Articles, research, and stories about farming, food systems, and the people growing our food.
This case study compared small farms that sell directly to customers (farm stands, farmers’ markets, etc.) with more traditional farms selling into big wholesale channels. Every $100 spent with the direct-marketing farms created $186 of total local economic activity, while the same $100 spent with conventional farms created $142. On top of that, local direct-marketing farms created about 29 local jobs per $1 million in sales, compared with only 10.5 jobs for the larger wholesale operations. Translation: buying from smaller local farms puts more money and more jobs into the surrounding community than buying from the big, anonymous supply chain.
Washington State pulls together multiple studies on “farm-to-school” programs and reports a simple, striking number: every $1 invested in farm-to-school can generate up to $2.16 in local economic activity. That’s money going to farmers, truck drivers, packers, and main-street businesses instead of large, centralized food service companies. It’s a clear example of how public food dollars can be turned into a local economic engine instead of a pipeline to big national suppliers.
This paper mapped bees across several cities and found that community gardens and small urban farms were some of the richest pollinator hotspots. In other words, little food-growing patches in cities punch way above their weight in supporting bees and other insects that keep plants alive.
This extension report reviews evidence that urban farms and gardens reduce stormwater runoff, cool neighborhoods, increase pollinator habitat, and recycle nutrients that would otherwise become waste. So those “small” city farms and community gardens aren’t just cute – they’re part of the city’s environmental protection system.
This evidence review pulls together research on urban farms and gardens. On the environmental side, it highlights improved soil quality, more green space, better stormwater control, and more habitat for birds and insects. It frames local growing in cities as a practical tool for climate adaptation and biodiversity, not just a hobby.
This study compared long, industrial supply chains with shorter, more local ones for several foods. It found that short chains often use less energy and create fewer greenhouse gases per unit of food, especially when farms avoid wasteful packaging and transport. The takeaway: when farmers are closer to eaters and the system is lean, “food miles” and resource use really do drop.
EU-funded research comparing multiple real-world short chains (farm shops, CSAs, box schemes, local fish clubs) with conventional supermarket chains.
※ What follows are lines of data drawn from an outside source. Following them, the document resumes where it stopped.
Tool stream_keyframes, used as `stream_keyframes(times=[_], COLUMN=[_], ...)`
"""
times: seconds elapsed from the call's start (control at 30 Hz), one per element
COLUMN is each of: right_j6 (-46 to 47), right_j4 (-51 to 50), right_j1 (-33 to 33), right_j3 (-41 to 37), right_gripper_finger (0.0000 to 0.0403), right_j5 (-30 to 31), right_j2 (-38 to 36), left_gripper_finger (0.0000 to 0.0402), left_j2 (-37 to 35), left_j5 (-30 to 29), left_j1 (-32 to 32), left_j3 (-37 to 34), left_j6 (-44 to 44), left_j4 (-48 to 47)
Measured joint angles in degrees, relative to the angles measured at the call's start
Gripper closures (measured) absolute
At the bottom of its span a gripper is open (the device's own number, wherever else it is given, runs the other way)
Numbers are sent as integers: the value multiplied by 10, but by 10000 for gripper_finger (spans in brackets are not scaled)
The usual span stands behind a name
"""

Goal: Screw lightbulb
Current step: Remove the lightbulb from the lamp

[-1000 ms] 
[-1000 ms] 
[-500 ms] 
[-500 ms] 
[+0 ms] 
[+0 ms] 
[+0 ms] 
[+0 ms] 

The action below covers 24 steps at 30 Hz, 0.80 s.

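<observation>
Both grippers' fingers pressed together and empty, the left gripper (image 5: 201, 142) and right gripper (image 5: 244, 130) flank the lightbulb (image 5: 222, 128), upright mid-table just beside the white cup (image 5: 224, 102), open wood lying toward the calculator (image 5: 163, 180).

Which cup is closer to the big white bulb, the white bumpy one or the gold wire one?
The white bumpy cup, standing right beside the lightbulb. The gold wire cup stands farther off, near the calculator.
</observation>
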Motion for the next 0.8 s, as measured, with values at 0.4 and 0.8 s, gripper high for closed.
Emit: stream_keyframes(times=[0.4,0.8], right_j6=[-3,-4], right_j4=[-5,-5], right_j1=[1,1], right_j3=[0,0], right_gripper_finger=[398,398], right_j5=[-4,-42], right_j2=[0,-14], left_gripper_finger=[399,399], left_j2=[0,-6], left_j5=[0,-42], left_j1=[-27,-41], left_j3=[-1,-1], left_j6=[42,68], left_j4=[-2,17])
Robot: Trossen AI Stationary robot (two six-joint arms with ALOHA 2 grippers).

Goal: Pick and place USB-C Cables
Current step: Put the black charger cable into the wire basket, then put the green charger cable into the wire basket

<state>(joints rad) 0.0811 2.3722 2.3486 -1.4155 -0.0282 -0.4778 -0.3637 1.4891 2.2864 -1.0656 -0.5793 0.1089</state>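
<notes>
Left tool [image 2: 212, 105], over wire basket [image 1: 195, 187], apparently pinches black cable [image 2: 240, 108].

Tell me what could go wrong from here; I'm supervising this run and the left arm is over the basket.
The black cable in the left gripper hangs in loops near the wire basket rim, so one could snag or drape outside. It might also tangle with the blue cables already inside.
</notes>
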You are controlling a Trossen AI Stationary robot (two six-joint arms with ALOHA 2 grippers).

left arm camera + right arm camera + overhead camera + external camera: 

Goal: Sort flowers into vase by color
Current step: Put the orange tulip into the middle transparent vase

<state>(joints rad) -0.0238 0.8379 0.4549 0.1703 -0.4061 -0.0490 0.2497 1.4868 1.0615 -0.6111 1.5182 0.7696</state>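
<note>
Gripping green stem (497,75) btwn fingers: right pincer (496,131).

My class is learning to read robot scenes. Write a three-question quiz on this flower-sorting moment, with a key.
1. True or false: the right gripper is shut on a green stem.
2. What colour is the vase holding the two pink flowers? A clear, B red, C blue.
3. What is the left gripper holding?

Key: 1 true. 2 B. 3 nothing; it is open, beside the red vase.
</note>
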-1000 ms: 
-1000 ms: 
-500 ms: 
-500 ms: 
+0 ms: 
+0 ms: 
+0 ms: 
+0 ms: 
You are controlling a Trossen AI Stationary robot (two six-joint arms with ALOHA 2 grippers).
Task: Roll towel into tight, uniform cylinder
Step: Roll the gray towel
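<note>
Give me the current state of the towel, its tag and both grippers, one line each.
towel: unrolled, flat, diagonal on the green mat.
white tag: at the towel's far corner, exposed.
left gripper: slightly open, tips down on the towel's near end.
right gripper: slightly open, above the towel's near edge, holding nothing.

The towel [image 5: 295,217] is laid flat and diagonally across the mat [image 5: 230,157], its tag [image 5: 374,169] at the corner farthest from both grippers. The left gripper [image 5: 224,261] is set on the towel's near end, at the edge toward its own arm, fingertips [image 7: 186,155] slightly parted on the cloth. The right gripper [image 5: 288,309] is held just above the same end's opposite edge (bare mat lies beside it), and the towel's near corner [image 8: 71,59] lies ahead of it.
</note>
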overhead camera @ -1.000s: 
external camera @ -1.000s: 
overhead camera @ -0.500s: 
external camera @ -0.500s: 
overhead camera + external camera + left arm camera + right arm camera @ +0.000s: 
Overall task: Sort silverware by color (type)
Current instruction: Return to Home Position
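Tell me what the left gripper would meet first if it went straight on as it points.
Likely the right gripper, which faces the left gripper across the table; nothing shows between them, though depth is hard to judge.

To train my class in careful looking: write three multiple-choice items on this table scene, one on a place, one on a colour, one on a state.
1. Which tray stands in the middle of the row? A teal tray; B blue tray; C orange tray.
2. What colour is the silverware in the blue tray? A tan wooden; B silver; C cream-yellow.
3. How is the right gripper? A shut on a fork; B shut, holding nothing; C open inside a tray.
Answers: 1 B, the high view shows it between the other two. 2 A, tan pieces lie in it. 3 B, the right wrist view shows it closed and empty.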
Case studies show that well-run SFSCs can cut transport emissions, packaging waste, and food loss, while improving freshness and reconnecting consumers with producers.
Researchers here looked at farmers selling through farmers’ markets, CSAs, and other short chains. They show that these systems can cut packaging, reduce waste, and encourage more diverse, eco-friendly farming practices. For a shopper, buying from short chains tends to mean less hidden pollution behind the scenes.
Using detailed diet records, this study found that higher ultra-processed food intake was linked to higher risk of death from all causes, especially from heavily processed meat/ready-to-eat products. It reinforces the idea that it’s not just “too many calories” – the degree of processing itself matters.
In this controlled trial, the same people were fed two diets with identical calories and macros on paper – one ultra-processed, one made from minimally processed foods. On the ultra-processed diet they automatically ate about 500 extra calories a day and gained weight; on the whole-food diet they lost weight, without being told to restrict.
This meta-analysis pulled together 24 cohort studies looking at how much poultry people eat and their risk of heart disease, stroke, and early death. Overall, they found no strong evidence that typical poultry intake increases cardiovascular risk; if anything, the association was tiny and slightly protective at moderate intakes. The authors point out that how poultry is cooked (grilled vs fried vs ultra-processed) likely matters more than the bird itself.
This huge study across 18 countries found that people who ate more fruits, vegetables, and legumes had fewer heart attacks, strokes, and deaths overall. The sweet spot was around 3–4 servings per day in many settings, which is still “normal life doable,” not some extreme diet.
In this huge 21-country cohort, higher intake of processed meat clearly tracked with more heart disease and higher mortality. Unprocessed red meat and poultry, at typical intakes, were not significantly linked with major cardiovascular events or death. The risk signal shows up when meat is heavily processed and eaten in big amounts, not when someone has moderate portions of unprocessed meat alongside plenty of real food.
This review shows that real maple syrup isn’t just flavored sugar water – it carries phenolic compounds with antioxidant, antimicrobial, and anti-inflammatory activity. It’s still a sweetener, but compared with stripped-down white sugar, it brings along protective plant compounds instead of just empty energy.